[Instructions for the task] Go through the data below and return each line containing the word "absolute".

[Source material]
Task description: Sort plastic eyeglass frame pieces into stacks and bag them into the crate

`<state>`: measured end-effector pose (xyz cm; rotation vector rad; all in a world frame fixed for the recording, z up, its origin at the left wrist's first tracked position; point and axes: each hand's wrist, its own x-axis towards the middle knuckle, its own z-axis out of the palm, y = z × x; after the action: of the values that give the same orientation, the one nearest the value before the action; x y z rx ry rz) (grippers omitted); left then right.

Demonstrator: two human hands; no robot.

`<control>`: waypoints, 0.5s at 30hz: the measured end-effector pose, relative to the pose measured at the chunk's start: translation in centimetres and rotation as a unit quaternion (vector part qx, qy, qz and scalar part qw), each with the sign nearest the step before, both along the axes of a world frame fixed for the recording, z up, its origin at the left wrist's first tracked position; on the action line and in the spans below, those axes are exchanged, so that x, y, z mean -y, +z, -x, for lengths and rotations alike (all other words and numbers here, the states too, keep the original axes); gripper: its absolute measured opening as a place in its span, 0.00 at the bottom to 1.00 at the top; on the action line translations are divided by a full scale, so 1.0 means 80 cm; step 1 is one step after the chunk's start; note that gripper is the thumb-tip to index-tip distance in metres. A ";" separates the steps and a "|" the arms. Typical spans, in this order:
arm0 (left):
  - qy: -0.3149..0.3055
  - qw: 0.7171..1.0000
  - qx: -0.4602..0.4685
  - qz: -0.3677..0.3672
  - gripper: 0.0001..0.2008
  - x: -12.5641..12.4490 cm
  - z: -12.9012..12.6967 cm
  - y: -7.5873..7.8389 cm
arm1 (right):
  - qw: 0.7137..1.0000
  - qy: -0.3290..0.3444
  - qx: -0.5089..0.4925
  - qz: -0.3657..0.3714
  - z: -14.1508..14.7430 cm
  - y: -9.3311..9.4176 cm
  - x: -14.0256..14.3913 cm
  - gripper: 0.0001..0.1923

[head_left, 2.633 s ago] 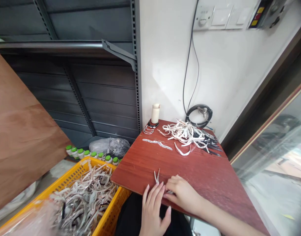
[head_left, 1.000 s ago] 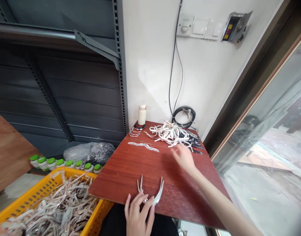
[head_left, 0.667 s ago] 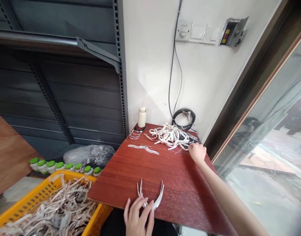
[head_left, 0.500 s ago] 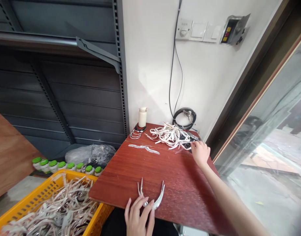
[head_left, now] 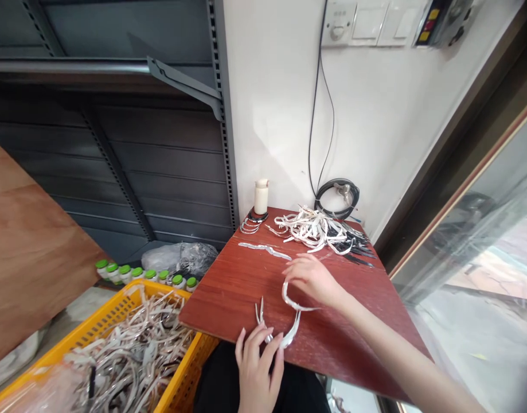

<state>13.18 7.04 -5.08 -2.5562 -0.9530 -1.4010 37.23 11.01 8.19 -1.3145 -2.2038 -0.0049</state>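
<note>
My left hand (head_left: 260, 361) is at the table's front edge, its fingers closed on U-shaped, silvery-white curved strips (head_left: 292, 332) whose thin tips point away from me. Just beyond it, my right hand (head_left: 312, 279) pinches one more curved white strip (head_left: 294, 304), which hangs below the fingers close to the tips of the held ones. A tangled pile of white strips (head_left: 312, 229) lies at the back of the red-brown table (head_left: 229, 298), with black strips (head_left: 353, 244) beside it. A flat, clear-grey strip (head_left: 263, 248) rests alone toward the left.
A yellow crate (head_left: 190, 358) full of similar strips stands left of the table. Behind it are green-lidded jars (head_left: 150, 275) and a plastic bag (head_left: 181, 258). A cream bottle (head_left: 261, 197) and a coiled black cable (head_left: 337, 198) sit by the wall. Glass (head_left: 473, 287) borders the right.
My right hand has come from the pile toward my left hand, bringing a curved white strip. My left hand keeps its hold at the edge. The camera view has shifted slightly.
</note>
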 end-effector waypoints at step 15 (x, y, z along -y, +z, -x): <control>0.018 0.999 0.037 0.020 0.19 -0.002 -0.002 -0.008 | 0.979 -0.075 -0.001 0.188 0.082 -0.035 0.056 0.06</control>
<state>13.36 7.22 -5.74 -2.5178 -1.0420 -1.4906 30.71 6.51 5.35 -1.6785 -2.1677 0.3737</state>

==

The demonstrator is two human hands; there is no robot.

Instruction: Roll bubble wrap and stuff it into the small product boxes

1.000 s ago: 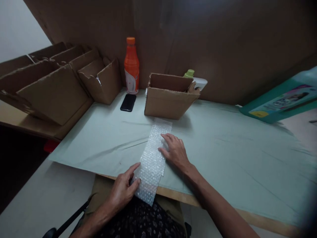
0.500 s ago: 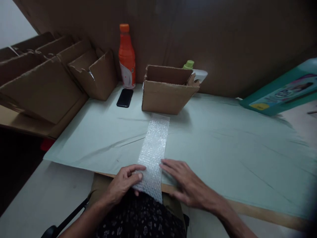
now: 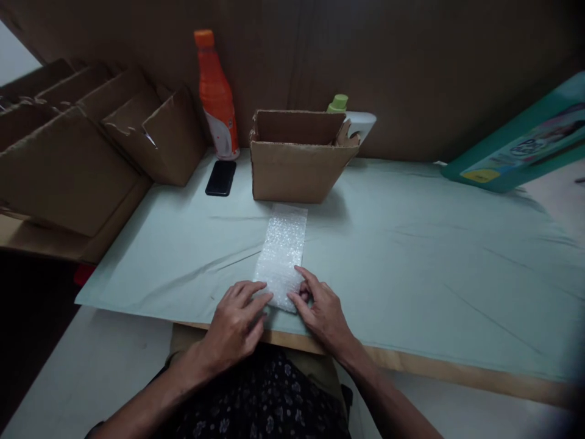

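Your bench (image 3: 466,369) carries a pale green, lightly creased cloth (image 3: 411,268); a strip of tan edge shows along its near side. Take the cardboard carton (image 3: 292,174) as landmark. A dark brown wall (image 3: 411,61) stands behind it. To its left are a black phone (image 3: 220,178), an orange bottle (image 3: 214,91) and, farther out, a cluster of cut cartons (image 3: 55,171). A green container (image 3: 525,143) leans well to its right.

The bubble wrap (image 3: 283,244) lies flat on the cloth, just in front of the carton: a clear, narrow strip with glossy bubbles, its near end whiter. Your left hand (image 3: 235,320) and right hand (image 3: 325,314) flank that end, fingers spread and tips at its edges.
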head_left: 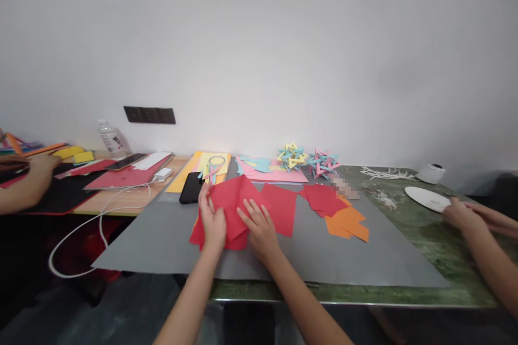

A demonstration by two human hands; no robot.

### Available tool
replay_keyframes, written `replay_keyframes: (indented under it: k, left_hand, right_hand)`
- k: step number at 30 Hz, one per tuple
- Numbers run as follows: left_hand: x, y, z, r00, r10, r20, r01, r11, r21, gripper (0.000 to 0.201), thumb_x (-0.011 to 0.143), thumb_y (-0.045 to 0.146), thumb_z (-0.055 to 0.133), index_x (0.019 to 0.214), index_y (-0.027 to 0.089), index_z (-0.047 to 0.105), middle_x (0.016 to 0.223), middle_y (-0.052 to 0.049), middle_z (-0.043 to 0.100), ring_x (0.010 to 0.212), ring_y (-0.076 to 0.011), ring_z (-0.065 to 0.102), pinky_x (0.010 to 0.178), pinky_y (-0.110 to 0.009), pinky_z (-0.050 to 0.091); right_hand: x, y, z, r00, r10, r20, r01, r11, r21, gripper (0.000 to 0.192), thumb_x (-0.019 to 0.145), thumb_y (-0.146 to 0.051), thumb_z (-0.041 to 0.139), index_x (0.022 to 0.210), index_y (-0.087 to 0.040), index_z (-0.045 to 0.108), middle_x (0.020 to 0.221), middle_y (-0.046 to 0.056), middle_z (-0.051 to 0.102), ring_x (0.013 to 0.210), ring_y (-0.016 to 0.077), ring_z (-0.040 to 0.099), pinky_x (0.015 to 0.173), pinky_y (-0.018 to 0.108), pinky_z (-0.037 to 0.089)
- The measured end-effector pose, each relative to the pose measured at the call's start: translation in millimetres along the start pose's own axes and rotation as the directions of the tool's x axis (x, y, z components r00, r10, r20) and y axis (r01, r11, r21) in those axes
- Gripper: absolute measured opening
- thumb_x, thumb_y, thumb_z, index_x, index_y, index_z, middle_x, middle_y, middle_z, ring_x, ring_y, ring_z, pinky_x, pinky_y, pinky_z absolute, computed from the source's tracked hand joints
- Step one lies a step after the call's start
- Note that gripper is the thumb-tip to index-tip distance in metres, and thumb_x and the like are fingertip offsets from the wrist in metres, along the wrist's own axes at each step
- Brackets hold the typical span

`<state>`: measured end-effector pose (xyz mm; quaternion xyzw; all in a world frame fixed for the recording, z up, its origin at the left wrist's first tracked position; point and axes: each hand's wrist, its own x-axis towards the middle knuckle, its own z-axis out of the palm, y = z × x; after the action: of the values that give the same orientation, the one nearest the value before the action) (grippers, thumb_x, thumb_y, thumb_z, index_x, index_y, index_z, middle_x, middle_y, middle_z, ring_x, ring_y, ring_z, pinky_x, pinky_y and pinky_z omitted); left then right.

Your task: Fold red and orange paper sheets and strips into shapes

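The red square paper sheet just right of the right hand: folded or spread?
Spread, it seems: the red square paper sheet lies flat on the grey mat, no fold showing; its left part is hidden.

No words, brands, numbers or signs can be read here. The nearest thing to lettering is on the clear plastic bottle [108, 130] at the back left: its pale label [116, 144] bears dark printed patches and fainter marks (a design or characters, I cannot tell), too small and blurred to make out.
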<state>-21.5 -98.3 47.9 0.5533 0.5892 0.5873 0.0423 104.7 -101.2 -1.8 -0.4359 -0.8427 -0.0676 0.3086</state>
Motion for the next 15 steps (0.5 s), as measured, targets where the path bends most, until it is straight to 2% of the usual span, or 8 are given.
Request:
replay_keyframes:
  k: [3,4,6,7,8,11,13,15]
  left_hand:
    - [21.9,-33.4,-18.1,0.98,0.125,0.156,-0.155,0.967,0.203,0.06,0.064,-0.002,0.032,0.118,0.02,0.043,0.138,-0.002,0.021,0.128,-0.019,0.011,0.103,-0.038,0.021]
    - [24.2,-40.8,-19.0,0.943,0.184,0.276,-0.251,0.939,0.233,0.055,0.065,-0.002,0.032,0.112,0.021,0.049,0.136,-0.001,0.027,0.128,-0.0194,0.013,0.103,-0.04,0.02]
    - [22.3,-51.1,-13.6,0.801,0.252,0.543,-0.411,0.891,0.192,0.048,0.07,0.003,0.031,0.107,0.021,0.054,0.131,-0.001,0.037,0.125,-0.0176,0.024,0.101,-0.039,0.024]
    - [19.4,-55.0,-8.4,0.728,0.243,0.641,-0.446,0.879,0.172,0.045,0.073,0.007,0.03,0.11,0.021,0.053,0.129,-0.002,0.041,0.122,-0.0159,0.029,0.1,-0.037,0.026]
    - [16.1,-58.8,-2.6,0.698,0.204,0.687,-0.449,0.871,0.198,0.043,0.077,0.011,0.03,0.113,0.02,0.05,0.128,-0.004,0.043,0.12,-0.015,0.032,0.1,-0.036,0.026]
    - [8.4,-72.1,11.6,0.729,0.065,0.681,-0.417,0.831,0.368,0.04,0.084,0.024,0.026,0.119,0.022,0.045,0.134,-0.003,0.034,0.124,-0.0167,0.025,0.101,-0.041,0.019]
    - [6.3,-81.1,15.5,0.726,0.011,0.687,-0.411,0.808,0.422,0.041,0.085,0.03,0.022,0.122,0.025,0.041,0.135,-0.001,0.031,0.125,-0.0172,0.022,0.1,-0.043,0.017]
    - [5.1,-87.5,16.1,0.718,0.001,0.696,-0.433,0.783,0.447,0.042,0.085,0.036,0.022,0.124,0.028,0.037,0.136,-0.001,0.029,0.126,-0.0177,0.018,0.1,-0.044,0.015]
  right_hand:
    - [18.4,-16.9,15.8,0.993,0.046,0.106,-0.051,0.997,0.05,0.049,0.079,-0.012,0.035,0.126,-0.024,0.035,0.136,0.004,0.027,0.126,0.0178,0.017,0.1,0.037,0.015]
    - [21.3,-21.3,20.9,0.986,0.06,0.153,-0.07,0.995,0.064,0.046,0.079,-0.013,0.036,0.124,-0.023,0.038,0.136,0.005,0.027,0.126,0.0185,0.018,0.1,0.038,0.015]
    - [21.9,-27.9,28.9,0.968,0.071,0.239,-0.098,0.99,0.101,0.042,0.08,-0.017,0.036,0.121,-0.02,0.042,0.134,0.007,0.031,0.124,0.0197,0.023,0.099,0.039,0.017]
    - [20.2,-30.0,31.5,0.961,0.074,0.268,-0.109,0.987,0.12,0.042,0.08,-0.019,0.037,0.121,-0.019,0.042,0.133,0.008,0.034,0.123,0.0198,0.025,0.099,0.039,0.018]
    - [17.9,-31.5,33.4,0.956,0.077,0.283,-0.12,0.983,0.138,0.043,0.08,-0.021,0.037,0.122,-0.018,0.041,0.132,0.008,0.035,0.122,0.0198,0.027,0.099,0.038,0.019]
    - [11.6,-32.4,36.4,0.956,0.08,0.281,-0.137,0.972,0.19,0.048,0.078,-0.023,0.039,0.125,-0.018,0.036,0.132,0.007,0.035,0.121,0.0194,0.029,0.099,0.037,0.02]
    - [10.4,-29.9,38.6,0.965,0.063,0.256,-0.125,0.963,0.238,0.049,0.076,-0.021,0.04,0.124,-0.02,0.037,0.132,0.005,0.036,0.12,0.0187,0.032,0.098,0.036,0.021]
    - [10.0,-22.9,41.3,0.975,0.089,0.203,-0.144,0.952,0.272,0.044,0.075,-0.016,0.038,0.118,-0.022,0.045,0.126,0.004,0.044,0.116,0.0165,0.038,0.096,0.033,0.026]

[Solved problem]
`<control>`: waypoints, 0.5s at 30hz: the measured end-effector pose, relative to the pose measured at the chunk's start: translation in centimetres and rotation as a unit quaternion (vector part qx, qy, qz and scalar part qw), each with the sign nearest the step before, both along the axes of a world frame fixed for the recording, z up, its origin at the left wrist's first tracked position; on the action line and in the spans below, those axes are exchanged, so that x, y, z mean -y, +z, -x, for lengths and rotations alike (all other words and numbers here, the states too, keep the original axes); gripper: its absolute measured opening as a place in its span, 0.00 at the bottom to 1.00 at the top; on the action line translations are divided by a full scale, so 1.0 means 80 cm; step 1 is one step after the chunk's start; note that gripper is the thumb-tip to index-tip distance in metres. A ";" separates the steps and a "|" the arms. Typical spans, in this order:
- Gripper: absolute measured opening
- thumb_x, thumb_y, thumb_z, index_x, index_y, index_z, middle_x, middle_y, middle_z, ring_x, ring_y, ring_z, pinky_x, pinky_y, pinky_z absolute, computed from the source's tracked hand joints

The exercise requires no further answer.